▸ **Problem to work on**
"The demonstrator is" appears in one line of the listing below; retype that line and every later line exactly, stopping at the end, and nothing else.

▸ **Information supplied**
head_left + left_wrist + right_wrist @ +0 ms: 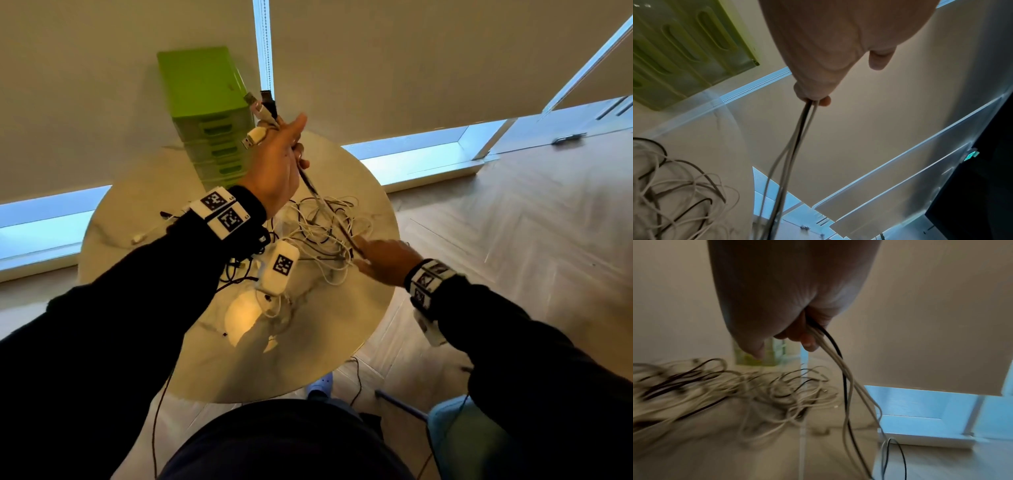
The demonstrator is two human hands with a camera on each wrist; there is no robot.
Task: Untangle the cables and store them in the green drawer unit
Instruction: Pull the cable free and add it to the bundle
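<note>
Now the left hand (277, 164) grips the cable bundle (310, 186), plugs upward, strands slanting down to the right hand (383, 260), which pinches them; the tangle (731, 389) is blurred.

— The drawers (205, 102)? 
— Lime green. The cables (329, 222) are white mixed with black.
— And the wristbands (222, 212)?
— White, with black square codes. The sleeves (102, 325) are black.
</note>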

▸ **Output**
The demonstrator is two human hands with a camera on each wrist; there is no robot.
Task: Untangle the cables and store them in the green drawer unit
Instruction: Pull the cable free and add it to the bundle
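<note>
Now the left hand (277, 164) grips the cable bundle (310, 186), plugs upward, strands slanting down to the right hand (383, 260), which pinches them; the tangle (731, 389) is blurred.

— The drawers (205, 102)? 
— Lime green. The cables (329, 222) are white mixed with black.
— And the wristbands (222, 212)?
— White, with black square codes. The sleeves (102, 325) are black.
</note>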

The required output has been given.